FULL RECOMMENDATION
INDUSTRIAL RELATIONS ACTS, 1946 TO 2004 S2(1), INDUSTRIAL RELATIONS (AMENDMENT) ACT, 2001, AS AMENDED BY THE INDUSTRIAL RELATIONS(MISCELLANEOUS PROVISIONS) ACT, 2004 PARTIES : GEORGE BREW & CO LTD (REPRESENTED BY SWEENEY MCGANN SOLICITORS) - AND - MANDATE DIVISION : Chairman: Ms Jenkinson Employer Member: Mr Murphy Worker Member: Mr Nash |
1. Referral from the Labour Relations Commission under the Industrial Relations (Amendment) Act, 2001, as amended by the Industrial Relations (Miscellaneous Provisions) Act, 2004.
BACKGROUND:
2. George Brew & Company Limited is a hardware store located in Kilrush, Co. Clare and employs fifteen staff.The dispute before the Court has arisen from a claim by the Union on behalf of its members in February, 2005. The Union was seeking that staff be given their Public Holiday entitlements in accordance with the Organisation of Working Time Act, 1997, and that Summer holidays could be taken during the months of July and August. An agreed code of practice on workplace bullying was also sought together with agreed grievance and disciplinary procedures. A sick pay scheme which would provide for six weeks paid sick leave after six months qualifying service was also sought. The issues were referred to the Advisory Service of the Labour Relations Commission in accordance with the provisions of the Code of Practice on Voluntary Dispute Resolution (S.I.No.76 of 2004). The Advisory Service hearings took place in April, 2005, and a number of issues remained unresolved as follows:
- 1. Public Holiday entitlements
2. Sick Pay Scheme
3. Agreed Grievance Procedures
4. Agreed Disciplinary Procedures
5. Dignity and Respect at Work Policy
The matter was referred to the Labour Court for investigation under Section 2(1) of the Industrial Relations (Amendment) Act, 2001, as amended by the Industrial Relations (Miscellaneous Provisions) Act, 2004. A Labour Court hearing took place on the 2nd November, 2005.

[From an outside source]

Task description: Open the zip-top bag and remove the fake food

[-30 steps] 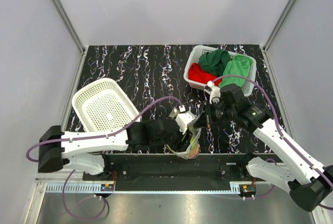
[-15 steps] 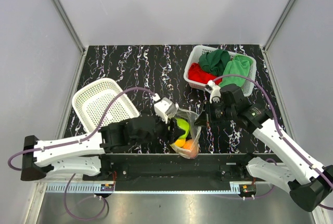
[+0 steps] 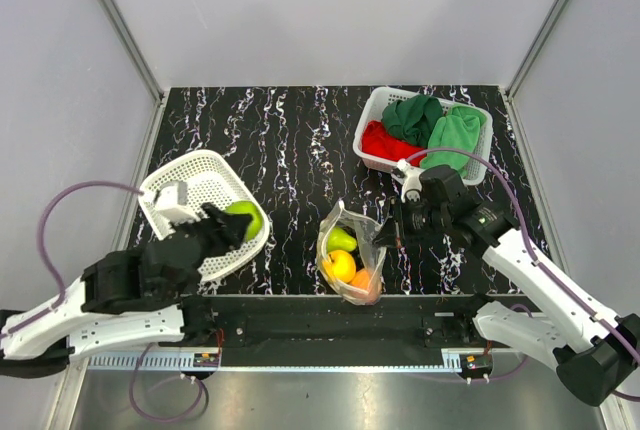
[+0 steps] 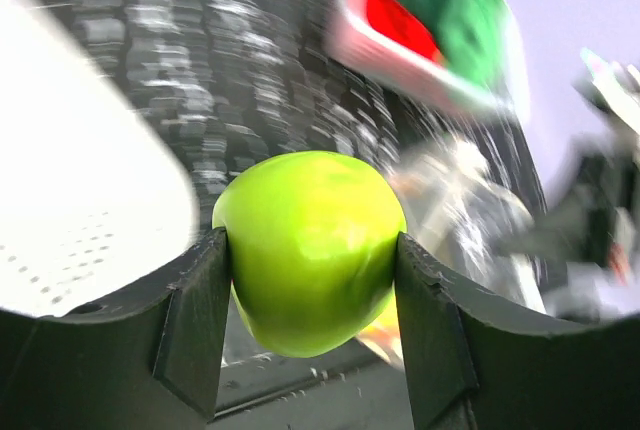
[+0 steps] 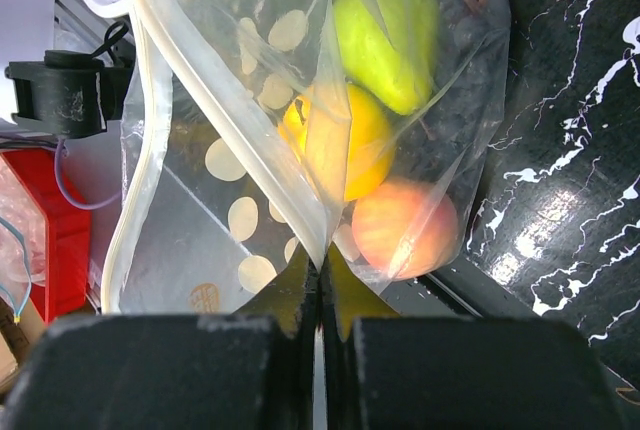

- 1. Public Holiday entitlements
RECOMMENDATION:
This dispute was referred to the Court pursuant to Section 2 (1) of the Industrial Relations (Amendment) Act, 2001, as amended by the Industrial Relations (Miscellaneous Provisions) Act, 2004, (“the Acts”). The Court is satisfied that the conditions specified in Section 2 (1) (a) to (d) inclusive of the 2001 Act are fulfilled in this case and that the dispute is properly before the Court for investigation and recommendation.
The Court has taken careful account of the submissions of the parties in both their written and oral presentations at the hearing and subsequent further written submissions. Section 5 (2) of the 2001 Act provides that a Recommendation made by the Court shall not provide for arrangements for collective bargaining. Subject only to that restriction the Court is required to give its opinion on the matters under investigation and, where appropriate, its view as to the action which should be taken, having regard to the terms and conditions of employment, in the employment concerned. On behalf of its members in the Company the Union submitted claims to the Court concerning employees’ public holiday entitlements, the introduction of a Sick Pay Scheme and the Company’s internal Disciplinary Procedure and Grievance Procedure and the Company’s Dignity and Respect at Work Policy.
The Court recommends, as follows: -
(1)Public Holiday Entitlements: -
- The Company stated to the Court that the employees concerned are paid a consolidated rate of pay which gives them their public holiday entitlements by virtue of them being paid for and not working on public holidays but having to work an extra day in each week in which a public holiday falls for which they are paid an overtime rate thus affording them their public holiday entitlements. The Union disputed this on the bases that that system of payment does not afford the employees concerned their public holiday entitlements, the employees concerned did not agree to that system of payment and that that system of payment does not comply with the requirements of the Organisation of Working Time Act, 1997, concerning public holiday entitlements for employees.
The Court is not satisfied that the employees concerned agreed to the consolidated system of pay referred to nor does the Court accept that that consolidated system of pay complies with the Organisation of Working Time Act, 1997, with respect to the public holiday entitlements of the employees concerned and because it makes the entitlements conditional on working an extra day in each week concerned.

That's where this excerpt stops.